We always had a little boy to play with, Lu and I, or rather
Lu,--because, though he never took any dislike to me, he was absurdly
indifferent, while he followed Lu about with a painful devotion. I
didn't care, didn't know; and as I grew up and grew awkwarder, I was the
plague of their little lives. If Lu had been my sister instead of my
orphan cousin, as mamma was perpetually holding up to me, I should have
bothered them twenty times more; but when I got larger and began to be
really distasteful to his fine artistic perception, mamma had the sense
to keep me out of his way; and he was busy at his lessons, and didn't
come so much. But Lu just fitted him then, from the time he daubed
little adoring blotches of her face on every barn-door and paling, till
when his scrap-book was full of her in all fancies and conceits, and he
was old enough to go away and study Art. Then he came home occasionally,
and always saw us; but I generally contrived, on such occasions, to do
some frightful thing that shocked every nerve he had, and he avoided me
instinctively as he would an electric torpedo; but--do you believe?--I
never had an idea of such a thing, till, when sailing from the South,
so changed, I remembered things, and felt intuitively how it must have
been.
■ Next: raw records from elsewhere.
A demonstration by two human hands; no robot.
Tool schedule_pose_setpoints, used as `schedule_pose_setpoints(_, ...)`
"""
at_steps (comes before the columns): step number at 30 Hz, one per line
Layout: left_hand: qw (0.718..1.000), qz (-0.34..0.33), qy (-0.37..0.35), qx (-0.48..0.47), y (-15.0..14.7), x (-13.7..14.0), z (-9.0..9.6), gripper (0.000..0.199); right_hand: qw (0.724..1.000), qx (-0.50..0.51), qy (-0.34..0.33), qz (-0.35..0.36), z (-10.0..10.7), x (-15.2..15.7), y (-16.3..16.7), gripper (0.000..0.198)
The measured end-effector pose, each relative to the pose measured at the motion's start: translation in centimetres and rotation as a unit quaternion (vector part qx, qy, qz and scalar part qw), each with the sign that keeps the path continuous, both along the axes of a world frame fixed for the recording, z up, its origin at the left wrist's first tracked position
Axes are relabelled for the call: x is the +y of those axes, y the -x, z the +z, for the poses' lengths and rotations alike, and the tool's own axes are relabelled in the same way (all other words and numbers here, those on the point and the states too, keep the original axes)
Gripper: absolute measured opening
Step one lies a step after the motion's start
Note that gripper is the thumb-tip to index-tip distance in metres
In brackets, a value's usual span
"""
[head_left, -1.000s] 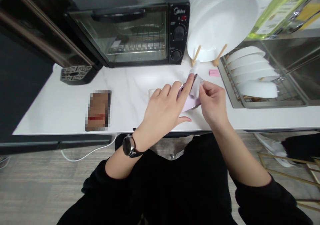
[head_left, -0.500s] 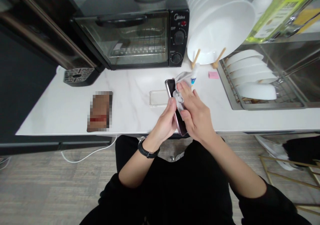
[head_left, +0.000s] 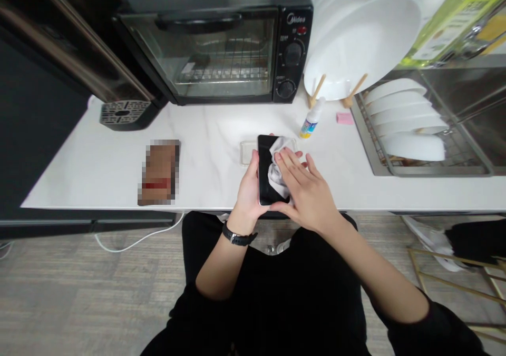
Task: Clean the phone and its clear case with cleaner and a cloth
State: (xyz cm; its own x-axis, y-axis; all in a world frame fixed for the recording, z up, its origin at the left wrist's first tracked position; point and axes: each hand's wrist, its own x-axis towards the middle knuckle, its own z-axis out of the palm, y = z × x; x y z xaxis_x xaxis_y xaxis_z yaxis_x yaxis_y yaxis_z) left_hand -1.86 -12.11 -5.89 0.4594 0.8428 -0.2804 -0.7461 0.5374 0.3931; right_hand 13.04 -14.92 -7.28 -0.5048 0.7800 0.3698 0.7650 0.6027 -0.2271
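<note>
My left hand (head_left: 247,190) grips a black smartphone (head_left: 265,158) by its left side, thumb along the edge, with the screen facing up. A crumpled light grey cloth (head_left: 278,179) lies on the screen. My right hand (head_left: 308,187) presses that cloth against the glass with its fingers, and its thumb is by the phone's bottom edge. Partly hidden behind the phone, a clear phone case (head_left: 247,152) rests on the counter. Just beyond my right hand stands a small white spray bottle (head_left: 311,120) with a blue and yellow label.
A toaster oven (head_left: 197,56) stands at the back of the white counter (head_left: 201,182). White plates (head_left: 363,45) lean in a rack beside it. Bowls (head_left: 413,145) sit in a sink basket on the right. A pixelated brown item (head_left: 156,174) and a pink piece (head_left: 344,118) lie on the counter.
The phone has turned from a steep tilt to face up toward me. Both hands have turned with it, and the cloth is now over the screen's right part. The spray bottle shows more fully.
</note>
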Motion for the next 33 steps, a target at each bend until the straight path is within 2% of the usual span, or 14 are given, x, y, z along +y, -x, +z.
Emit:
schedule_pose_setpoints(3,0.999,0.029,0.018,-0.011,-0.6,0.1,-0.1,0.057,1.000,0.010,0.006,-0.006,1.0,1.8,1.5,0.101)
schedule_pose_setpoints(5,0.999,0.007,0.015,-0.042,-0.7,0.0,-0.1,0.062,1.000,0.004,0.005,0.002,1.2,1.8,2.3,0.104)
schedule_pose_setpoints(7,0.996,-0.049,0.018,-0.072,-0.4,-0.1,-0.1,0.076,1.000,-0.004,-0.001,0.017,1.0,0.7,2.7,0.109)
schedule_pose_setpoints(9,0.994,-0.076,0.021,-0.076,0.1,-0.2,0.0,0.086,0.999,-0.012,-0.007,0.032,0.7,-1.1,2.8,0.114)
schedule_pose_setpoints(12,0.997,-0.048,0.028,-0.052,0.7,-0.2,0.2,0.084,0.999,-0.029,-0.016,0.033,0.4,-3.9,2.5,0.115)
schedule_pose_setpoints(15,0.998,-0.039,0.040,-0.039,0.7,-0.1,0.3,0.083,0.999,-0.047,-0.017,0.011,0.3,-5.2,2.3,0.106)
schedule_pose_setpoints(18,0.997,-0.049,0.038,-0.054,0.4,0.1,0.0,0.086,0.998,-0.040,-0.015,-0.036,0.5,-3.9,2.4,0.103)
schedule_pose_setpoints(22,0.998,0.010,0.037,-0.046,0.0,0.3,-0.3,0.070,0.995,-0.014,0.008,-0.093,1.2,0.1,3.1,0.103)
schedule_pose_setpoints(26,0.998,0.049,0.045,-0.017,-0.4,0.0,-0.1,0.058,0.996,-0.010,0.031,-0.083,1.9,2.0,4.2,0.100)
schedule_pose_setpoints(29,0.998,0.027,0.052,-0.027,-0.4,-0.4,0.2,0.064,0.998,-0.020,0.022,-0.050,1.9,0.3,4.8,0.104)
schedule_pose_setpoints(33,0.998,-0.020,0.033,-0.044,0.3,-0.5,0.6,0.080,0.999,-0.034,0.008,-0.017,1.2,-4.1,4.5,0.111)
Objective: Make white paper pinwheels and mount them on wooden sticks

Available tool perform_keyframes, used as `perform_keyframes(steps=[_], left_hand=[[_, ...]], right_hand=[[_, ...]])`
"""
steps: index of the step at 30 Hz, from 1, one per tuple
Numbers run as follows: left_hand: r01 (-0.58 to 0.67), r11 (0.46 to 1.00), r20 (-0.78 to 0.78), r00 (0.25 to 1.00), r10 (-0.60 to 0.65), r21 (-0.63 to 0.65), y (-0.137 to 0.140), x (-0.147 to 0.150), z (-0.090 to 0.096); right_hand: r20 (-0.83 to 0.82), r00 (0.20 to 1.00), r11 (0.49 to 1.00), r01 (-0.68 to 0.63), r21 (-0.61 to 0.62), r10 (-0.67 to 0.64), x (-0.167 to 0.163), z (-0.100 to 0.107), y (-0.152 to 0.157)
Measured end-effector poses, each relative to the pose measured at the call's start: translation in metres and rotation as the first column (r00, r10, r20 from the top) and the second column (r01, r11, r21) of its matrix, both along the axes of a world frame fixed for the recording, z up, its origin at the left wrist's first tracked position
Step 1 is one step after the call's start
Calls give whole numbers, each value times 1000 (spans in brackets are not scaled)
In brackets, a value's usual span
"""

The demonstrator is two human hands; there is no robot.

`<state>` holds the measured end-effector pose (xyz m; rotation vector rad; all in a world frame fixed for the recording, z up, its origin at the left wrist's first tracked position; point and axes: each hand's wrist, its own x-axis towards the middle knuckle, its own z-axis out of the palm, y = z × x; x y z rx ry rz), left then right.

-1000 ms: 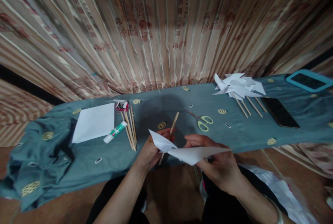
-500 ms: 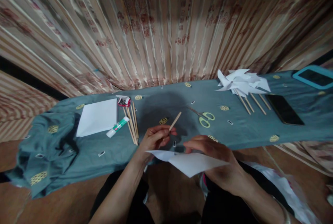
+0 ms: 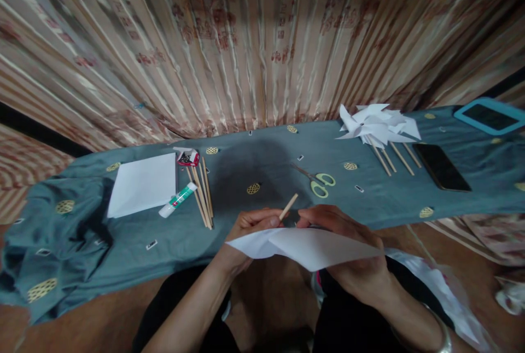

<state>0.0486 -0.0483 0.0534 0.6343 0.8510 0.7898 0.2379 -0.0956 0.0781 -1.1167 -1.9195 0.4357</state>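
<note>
My left hand [image 3: 241,227] is closed around a wooden stick [image 3: 289,206], whose upper end slants up and to the right out of the fingers. Opposite it, my right hand [image 3: 350,225] grips a white paper pinwheel [image 3: 320,246] with curled blades. The pinwheel spreads in front of both hands and hides part of the fingers and the stick's lower end. Stick and pinwheel are close together, but whether they touch is hidden. A tiny pale point shows near the right fingertips, too small to name.
White paper [image 3: 143,184], a glue stick [image 3: 178,200], a red box of small pins [image 3: 188,157] and several wooden sticks [image 3: 207,189] lie left. Scissors [image 3: 318,183] lie ahead. Finished pinwheels [image 3: 379,123], a black phone [image 3: 442,167] and a blue-framed tablet [image 3: 490,116] are right.
My two hands have come closer together, bringing the stick beside the pinwheel. The stick has shifted right and down, and the view has shifted slightly.
</note>
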Motion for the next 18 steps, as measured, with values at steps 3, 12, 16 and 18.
perform_keyframes(steps=[3, 12, 16, 18], left_hand=[[-21, 1000, -1, 1000, 21, 20, -2, 0, 1], [-8, 993, -21, 1000, 11, 120, -2, -1, 0], [26, 993, -23, 999, -23, 118, -3, -1, 1], [24, 994, -23, 999, -22, 110, -3, -1, 0]], right_hand=[[-41, 999, 1000, 26, -11, -26, -1, -1, -1], [-58, 993, 991, 94, -96, -99, -1, 4, -4], [-147, 986, 994, 70, -87, -83, -1, 0, -4], [-152, 983, 991, 88, -103, -103, 0, -4, -4]])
Shortly after I went away, he visited Europe. I had been at home a
year, and now we heard he had returned; so for two years he hadn't seen
me. He had written a great deal to Lu,--brotherly letters they were,--he
is so peculiar,--determining not to give her the least intimation of
what he felt, if he did feel anything, till he was able to say all. And
now he had earned for himself a certain fame, a promise of greater; his
works sold; and if he pleased, he could marry. I merely presume this
might have been his thought; he never told me. A certain fame! But
that's nothing to what he will have. How can he paint gray, faint,
half-alive things now? He must abound in color,--be rich, exhaustless:
wild sea-sketches,--sunrise,--sunset,--mountain mists rolling in turbid
crimson masses, breaking in a milky spray of vapor round lofty peaks,
and letting out lonely glimpses of a melancholy moon,--South American
splendors,--pomps of fruit and blossom,--all this affluence of his
future life must flash from his pencils now. Not that he will paint
again directly. Do you suppose it possible that I should be given
him merely for a phase of wealth and light and color, and then
taken,--taken, in some dreadful way, to teach him the necessary and
inevitable result of such extravagant luxuriance? It makes me shiver.
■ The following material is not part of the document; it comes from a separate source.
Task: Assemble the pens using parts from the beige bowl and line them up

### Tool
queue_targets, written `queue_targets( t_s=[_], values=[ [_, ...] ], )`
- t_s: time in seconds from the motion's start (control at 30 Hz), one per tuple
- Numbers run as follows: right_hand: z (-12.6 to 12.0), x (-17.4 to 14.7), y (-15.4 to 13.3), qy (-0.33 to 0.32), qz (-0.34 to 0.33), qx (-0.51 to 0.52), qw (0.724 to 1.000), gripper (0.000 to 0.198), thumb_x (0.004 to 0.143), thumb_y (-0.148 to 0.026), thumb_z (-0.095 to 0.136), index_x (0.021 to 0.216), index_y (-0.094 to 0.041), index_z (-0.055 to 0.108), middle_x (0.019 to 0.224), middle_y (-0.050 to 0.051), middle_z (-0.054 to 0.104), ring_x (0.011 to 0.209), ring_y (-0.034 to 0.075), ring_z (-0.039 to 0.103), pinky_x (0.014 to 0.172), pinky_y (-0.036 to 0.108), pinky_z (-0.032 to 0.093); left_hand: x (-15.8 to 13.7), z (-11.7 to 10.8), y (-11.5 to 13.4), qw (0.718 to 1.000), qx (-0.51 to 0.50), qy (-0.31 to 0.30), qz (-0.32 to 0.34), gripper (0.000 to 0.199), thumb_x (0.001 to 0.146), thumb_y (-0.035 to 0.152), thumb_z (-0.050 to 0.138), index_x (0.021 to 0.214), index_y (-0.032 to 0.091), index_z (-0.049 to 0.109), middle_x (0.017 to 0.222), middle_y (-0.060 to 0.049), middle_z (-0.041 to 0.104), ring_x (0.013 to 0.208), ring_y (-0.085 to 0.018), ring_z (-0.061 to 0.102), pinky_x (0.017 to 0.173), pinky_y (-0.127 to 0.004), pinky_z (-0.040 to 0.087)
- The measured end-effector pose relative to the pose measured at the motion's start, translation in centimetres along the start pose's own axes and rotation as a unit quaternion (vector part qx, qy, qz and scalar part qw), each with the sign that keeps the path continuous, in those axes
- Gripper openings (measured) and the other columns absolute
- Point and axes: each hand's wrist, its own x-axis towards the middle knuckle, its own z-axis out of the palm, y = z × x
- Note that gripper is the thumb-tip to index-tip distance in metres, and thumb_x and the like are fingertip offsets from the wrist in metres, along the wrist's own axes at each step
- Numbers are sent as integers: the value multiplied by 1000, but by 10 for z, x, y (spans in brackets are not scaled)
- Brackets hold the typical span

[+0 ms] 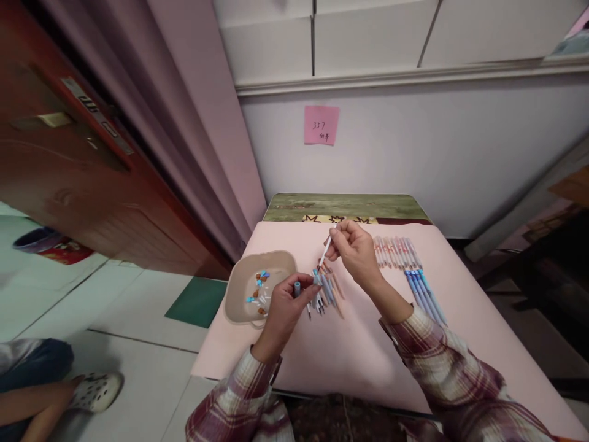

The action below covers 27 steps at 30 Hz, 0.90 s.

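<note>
My right hand (pixel 356 252) pinches a thin white pen refill (pixel 326 250), its dark tip slanting down toward my left hand. Closed around a light blue pen barrel (pixel 317 279) are the fingers of my left hand (pixel 288 302), lower and to the left. Another blue-ended tube (pixel 297 286) sticks up between those fingers. Beneath and beside the hands lies a loose pile of pen barrels and refills (pixel 332 290) in blue, white and brownish tones. Whether the refill's tip touches the barrel, I cannot tell.
A beige bin (pixel 234 298) at the left holds small blue, brown and white parts. Pale pens with reddish marks (pixel 398 252) lie in a row at the right, above several blue pens (pixel 426 296). Behind the pink-covered table (pixel 363 362) is a wall. Someone's shoe (pixel 99 391) shows lower left.
</note>
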Motion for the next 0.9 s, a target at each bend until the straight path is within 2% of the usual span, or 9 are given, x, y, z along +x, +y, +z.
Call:
queue_targets(
  t_s=[0.27, 0.4, 0.47, 0.6, 0.67, 0.77, 0.9],
  values=[
    [4, -16, -9, -38, 3, -35, 999, 30, 85, -48, 60, 79, -21, 50, 49, -5, 59, 40, 11, 56, 41, 19, 45, -3, 3, 6, 999, 33, -13, 4, 17, 71, 33, 75, 76, 18, 70, 65, 2, 58, 57, -10, 40, 55, -22, 32],
    [-2, -22, -12, -61, -29, -142, 987, 26, 83, -44, 61, 77, -20, 59, 50, -4, 56, 41, 9, 52, 41, 19, 39, 0, 4, 11, 1000, 9, -8, 4, 17, 69, 33, 77, 74, 18, 71, 68, 1, 60, 59, -11, 44, 55, -22, 33],
    [-9, -25, -8, -64, -30, -176, 982, 25, 83, -44, 62, 79, -19, 66, 55, -2, 60, 45, 10, 53, 43, 21, 40, 4, 4, 11, 1000, -1, -6, -5, 18, 68, 33, 78, 74, 18, 71, 68, 1, 61, 59, -11, 45, 55, -22, 33],
    [-19, -38, 11, -39, 23, -92, 995, 28, 82, -46, 62, 90, -19, 65, 78, 4, 69, 67, 16, 63, 60, 26, 50, 14, 6, 6, 998, -56, 15, -21, 20, 68, 34, 78, 79, 19, 70, 69, 2, 60, 55, -9, 44, 54, -23, 34],
    [-16, -49, 24, -54, 54, -41, 996, 29, 78, -44, 69, 91, -20, 59, 82, 4, 69, 73, 17, 65, 65, 27, 51, 19, 9, 4, 995, -91, 20, -27, 22, 68, 34, 78, 81, 19, 69, 68, 3, 58, 54, -8, 43, 54, -22, 34],
    [-3, -64, 41, -58, 80, -8, 995, 35, 72, -39, 77, 90, -22, 53, 77, 1, 67, 71, 16, 64, 65, 27, 51, 25, 17, 3, 990, -134, 15, -42, 22, 68, 32, 78, 81, 18, 67, 66, 5, 54, 54, -7, 41, 54, -22, 34],
    [4, -69, 51, -5, 77, 2, 997, 27, 78, -41, 71, 89, -22, 54, 78, 2, 66, 70, 16, 64, 64, 27, 51, 27, 22, 6, 989, -137, -9, -51, 22, 71, 30, 75, 87, 17, 65, 70, 3, 55, 58, -8, 43, 57, -22, 36]
  ],
)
It was that very noon when papa brought in the amber, that he came for
the first time since his return from Europe. He hadn't met Lu before. I
ran, because I was in my morning wrapper. Don't you see it there, that
cream-colored, undyed silk, with the dear palms and ferns swimming all
over it? And all my hair was just flung into a little black net that
Lu had made me; we both had run down as we were when we heard papa. I
scampered; but he saw only Lu; and grasped her hands. Then, of course, I
stopped on the baluster to look. They didn't say anything, only seemed
to be reading up for the two years in each other's eyes; but Lu dropped
her kid box, and as he stooped to pick it up, he held it, and then took
out the ring, looked at her and smiled, and put it on his own finger.
The one she had always worn was no more a mystery. He has such little
hands! they don't seem made for anything but slender crayons and
watercolors, as if oils would weigh them down with the pigment; but
there is a nervy strength about them that could almost bend an ash.

Papa's breezy voice blew through the room next minute, welcoming him;
and then he told Lu to put up her jewels, and order luncheon, at which,
of course, the other wanted to see the jewels nearer; and I couldn't
stand that, but slipped down and walked right in, lifting my amber, and
saying, "Oh, but this is what you must look at!"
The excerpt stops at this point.